问题
Suppose I have a simple pandas dataframe df as so:
| name | car |
|----|-----------|-------|
| 0 | 'bob' | 'b' |
| 1 | 'bob' | 'c' |
| 2 | 'fox' | 'b' |
| 3 | 'fox' | 'c' |
| 4 | 'cox' | 'b' |
| 5 | 'cox' | 'c' |
| 6 | 'jo' | 'b' |
| 7 | 'jo' | 'c' |
| 8 | 'bob' | 'b' |
| 9 | 'bob' | 'c' |
| 10 | 'bob' | 'b' |
| 11 | 'bob' | 'c' |
| 12 | 'rob' | 'b' |
| 13 | 'rob' | 'c' |
I would like to find the row indices of a specific pattern that spans both columns. In my real application, the above dataframe has a few thousand rows and I have a few thousand dataframes so performance is not important. The pattern, say, that I am interested in is:
| 'bob' | 'b' |
| 'bob' | 'c' |
Hence, using the above example, my desired output would be:
out_idx = [0,1,8,9,10,11]
Typically of course, for one pattern, one would do something like df.loc[(df.name == 'bob') & (df.car == 'b')] but I am not sure how to do it when I am looking for a specific and multivariate pattern over multiple columns. I.e. I am looking for (and I am pretty the following is not correct): df.loc[(df.name == 'bob') & (df.car == 'b') & (df.car == 'c')].
Help much appreciated.
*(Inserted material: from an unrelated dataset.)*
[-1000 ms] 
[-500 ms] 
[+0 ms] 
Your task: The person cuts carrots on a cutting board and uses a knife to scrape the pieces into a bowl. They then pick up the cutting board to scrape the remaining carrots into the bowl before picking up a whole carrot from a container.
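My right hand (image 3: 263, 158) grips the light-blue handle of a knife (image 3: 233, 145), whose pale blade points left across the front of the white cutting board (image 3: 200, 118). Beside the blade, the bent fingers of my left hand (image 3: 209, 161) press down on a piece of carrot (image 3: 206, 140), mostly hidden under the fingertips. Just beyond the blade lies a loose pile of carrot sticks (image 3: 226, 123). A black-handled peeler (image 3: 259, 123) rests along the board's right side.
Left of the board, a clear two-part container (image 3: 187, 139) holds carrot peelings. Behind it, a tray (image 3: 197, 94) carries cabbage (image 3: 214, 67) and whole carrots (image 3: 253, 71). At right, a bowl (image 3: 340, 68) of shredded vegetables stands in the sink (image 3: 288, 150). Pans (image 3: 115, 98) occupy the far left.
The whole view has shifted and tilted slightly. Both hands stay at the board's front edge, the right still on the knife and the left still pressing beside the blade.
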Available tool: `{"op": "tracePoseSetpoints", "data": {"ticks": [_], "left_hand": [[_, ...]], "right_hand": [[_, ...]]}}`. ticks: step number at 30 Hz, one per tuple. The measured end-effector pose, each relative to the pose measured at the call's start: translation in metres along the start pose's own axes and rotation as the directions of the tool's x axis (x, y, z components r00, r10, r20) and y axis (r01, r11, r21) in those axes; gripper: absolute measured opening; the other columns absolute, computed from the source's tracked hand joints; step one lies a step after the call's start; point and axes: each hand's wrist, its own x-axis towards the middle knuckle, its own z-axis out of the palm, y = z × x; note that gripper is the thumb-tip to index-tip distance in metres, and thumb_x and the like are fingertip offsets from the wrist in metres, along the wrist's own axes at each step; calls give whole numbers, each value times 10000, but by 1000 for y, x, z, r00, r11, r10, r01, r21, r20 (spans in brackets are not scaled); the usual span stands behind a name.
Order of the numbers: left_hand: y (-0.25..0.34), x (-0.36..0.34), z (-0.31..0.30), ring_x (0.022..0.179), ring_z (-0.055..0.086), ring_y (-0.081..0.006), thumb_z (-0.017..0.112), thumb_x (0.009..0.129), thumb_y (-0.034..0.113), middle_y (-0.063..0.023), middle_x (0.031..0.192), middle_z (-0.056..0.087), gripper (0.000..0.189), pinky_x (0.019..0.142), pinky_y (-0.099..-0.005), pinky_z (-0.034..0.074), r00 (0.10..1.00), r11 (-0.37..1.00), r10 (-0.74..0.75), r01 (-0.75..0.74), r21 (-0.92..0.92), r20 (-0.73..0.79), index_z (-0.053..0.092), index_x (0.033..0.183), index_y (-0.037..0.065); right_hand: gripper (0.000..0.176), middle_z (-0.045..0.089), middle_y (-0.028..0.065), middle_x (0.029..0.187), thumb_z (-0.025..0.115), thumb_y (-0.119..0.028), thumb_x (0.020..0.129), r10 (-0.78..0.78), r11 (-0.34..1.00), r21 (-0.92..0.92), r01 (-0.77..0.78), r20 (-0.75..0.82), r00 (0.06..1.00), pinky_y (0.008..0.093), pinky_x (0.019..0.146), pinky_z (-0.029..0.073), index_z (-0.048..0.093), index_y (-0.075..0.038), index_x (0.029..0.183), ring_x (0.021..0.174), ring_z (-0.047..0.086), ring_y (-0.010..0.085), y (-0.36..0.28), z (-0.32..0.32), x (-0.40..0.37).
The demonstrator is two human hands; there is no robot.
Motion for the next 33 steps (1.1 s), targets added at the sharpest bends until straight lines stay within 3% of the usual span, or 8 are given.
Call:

Thx!
回答1:
Use boolean indexing with Series.isin instead second and third conditions:
df1 = df[(df.name == 'bob') & df.car.isin(['b','c'])]
print (df1)
name car
0 bob b
1 bob c
8 bob b
9 bob c
10 bob b
11 bob c
If need index values:
out_idx = df.index[(df.name == 'bob') & df.car.isin(['b','c'])]
Or:
out_idx = df[(df.name == 'bob') & df.car.isin(['b','c'])].index
Your solution is possible with | (bitwise OR) instead second & and also added one ():
df1 = df[(df.name == 'bob') & ((df.car == 'b') | (df.car == 'c'))]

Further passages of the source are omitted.